Coming Out as Dalit: A Memoir of Surviving India's Caste System
- Author: Yashica Dutt
- Language: English
- Subject: Yashica Dutt, Dalit identity, Caste system in India
- Genre: Autobiography, Non-fiction
- Published: 6 February 2019
- Publisher: Aleph Book Company (India), Beacon Press (United States)
- Publication place: India
- Media type: Print
- Pages: 232
- ISBN: 978-0670093021

= Coming Out as Dalit =

2019 autobiography by Yashica Dutt

Coming Out as Dalit is a 2019 autobiography by Indian-American journalist and writer Yashica Dutt. Written in first-person narrative, the book chronicles Dutt’s experiences concealing her Dalit identity to escape caste-based discrimination in India, her eventual public embrace of her identity, and her critique of systemic caste oppression. It also explores her intersecting identities as a Dalit woman and queer individual. Published by Aleph Book Company in India and Beacon Press in the United States, the memoir includes reflections from Dutt’s family and contemporaries. The book was released on 6 February 2019 and received the Sahitya Akademi Yuva Puraskar in 2020.

== Summary ==
The memoir details Yashica Dutt’s life and career. Born in 1986 in Ajmer, Rajasthan, to a Dalit family, Dutt concealed her caste identity to navigate educational and professional spaces. She describes her education at St. Stephen's College, Delhi, and her journalism career in New Delhi and New York City. The book recounts her decision to publicly identify as Dalit in 2016, inspired by the suicide of Rohith Vemula, a Dalit PhD scholar whose death sparked protests.
Dutt discusses the psychological toll of hiding her identity and instances of discrimination, emphasizing her resilience. The memoir critiques caste in urban settings and the challenges of writing Dalit narratives in English, raising questions about audience and representation. Its accessible style broadens its reach to diverse readers. Reflections from Dutt’s family and contemporaries provide perspectives on her journey and caste in India.

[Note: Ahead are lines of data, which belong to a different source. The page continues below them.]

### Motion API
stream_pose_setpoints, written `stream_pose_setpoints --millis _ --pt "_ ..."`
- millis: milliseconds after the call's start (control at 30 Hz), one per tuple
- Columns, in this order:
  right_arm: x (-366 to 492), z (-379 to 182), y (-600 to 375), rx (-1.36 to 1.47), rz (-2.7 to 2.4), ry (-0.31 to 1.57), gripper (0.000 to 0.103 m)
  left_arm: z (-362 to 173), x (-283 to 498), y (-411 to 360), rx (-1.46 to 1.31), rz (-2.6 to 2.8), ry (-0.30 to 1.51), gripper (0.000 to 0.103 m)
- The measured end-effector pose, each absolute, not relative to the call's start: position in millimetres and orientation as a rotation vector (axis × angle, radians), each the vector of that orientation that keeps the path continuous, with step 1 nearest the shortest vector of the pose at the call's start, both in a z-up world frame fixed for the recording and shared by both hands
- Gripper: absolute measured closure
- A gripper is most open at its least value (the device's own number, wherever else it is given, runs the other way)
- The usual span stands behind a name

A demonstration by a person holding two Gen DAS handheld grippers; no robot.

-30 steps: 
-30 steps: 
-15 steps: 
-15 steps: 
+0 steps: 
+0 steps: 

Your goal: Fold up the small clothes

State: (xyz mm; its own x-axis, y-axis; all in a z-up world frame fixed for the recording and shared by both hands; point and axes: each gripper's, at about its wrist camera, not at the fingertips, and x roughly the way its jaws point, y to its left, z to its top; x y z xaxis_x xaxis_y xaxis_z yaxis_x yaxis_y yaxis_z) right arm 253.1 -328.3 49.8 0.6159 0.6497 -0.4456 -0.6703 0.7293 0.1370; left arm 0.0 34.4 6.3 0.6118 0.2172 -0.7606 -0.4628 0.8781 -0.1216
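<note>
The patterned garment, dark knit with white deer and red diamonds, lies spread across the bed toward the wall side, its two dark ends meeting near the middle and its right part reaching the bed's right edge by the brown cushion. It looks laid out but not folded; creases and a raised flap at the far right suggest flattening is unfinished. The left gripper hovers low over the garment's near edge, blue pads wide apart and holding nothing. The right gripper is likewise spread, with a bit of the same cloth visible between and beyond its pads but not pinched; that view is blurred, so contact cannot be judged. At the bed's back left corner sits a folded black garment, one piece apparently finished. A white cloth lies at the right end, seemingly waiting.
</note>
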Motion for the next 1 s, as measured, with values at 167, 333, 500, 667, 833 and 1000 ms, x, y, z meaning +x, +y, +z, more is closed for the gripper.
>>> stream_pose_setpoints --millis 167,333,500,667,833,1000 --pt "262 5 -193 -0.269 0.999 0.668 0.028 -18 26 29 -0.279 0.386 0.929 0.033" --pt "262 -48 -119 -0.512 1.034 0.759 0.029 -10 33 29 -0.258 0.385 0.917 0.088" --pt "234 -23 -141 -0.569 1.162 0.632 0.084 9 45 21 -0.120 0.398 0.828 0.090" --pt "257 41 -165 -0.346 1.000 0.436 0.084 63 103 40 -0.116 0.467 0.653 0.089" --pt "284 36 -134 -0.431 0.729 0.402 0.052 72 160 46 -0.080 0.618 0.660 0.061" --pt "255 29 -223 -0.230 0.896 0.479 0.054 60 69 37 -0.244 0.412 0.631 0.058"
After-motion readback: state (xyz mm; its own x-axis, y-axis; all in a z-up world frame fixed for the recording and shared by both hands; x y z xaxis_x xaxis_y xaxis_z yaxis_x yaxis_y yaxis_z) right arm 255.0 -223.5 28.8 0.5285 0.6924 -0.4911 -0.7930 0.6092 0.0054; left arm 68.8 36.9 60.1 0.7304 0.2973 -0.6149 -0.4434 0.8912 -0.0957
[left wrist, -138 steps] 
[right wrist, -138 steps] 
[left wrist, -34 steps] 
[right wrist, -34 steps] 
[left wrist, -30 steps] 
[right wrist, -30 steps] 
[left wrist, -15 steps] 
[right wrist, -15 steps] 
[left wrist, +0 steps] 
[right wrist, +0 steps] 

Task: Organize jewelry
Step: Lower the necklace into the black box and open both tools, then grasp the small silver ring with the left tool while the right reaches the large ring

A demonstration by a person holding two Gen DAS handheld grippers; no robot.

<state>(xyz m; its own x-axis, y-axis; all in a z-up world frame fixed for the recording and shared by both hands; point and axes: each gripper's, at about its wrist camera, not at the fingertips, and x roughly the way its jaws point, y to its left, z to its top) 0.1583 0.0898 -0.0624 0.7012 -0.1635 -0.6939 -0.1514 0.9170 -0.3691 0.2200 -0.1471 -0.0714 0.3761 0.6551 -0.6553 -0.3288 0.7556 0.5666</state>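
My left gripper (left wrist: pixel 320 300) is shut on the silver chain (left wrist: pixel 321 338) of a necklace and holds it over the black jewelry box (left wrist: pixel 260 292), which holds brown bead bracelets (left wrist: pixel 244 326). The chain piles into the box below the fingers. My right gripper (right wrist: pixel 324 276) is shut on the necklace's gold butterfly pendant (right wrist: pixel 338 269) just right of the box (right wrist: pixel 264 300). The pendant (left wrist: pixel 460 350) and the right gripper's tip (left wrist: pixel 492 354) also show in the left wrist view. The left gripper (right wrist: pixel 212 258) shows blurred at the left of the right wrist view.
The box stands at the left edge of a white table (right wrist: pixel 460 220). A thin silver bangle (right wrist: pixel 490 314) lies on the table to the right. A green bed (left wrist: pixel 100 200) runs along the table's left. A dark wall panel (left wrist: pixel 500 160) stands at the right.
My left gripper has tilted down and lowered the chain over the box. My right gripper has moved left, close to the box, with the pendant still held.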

== Development and release ==

"I wrote this book to speak my truth, to claim my identity, and to challenge the silence around caste in modern India. It’s not just my story—it’s the story of millions of Dalits who navigate a world that refuses to see us as equals."
— —Yashica Dutt in an interview with NPR

The idea for Coming Out as Dalit emerged in 2016, when Yashica Dutt began writing about her Dalit identity following Rohith Vemula’s death. Dutt, a journalist with experience at Hindustan Times and The New York Times, proposed a memoir to her editor at Aleph Book Company. The book was compiled from journals, family interviews, and reflections written in New York City and New Delhi between 2016 and 2018, drawing on her personal archives.
The title Coming Out as Dalit reflects Dutt’s public declaration of her caste identity. The memoir was published by Aleph Book Company as a hardcover on 6 February 2019, with a U.S. edition released by Beacon Press in 2020.

== Critical reception ==
The memoir was praised for its exploration of caste and identity. Mallika Rao of The Hindu described it as a “compelling narrative” that challenges caste privilege. Christina Thomas Dhanaraj in Scroll.in called it “poignant” but noted its focus on individual struggle. Antara Sharma of Outlook India labelled it “a powerful testament to resilience.”
Sujatha Gidla in The Caravan commended it as “an eye-opening contribution to Dalit literature.” G. Sampath in The Hindu Business Line praised its accessibility. Kamala Thiagarajan of NPR noted its resonance with diaspora communities. Rajiv Thind in Frontline highlighted its contribution to English-language Dalit literature. Ankita Apurva in The Wire suggested more focus on systemic issues.

== Controversy ==
In 2023, the memoir’s title sparked debate, with critics arguing that “Coming Out” appropriates queer terminology. A letter to the publishers, reported by The Print, requested a title review for future editions, citing concerns about intersectional sensitivity.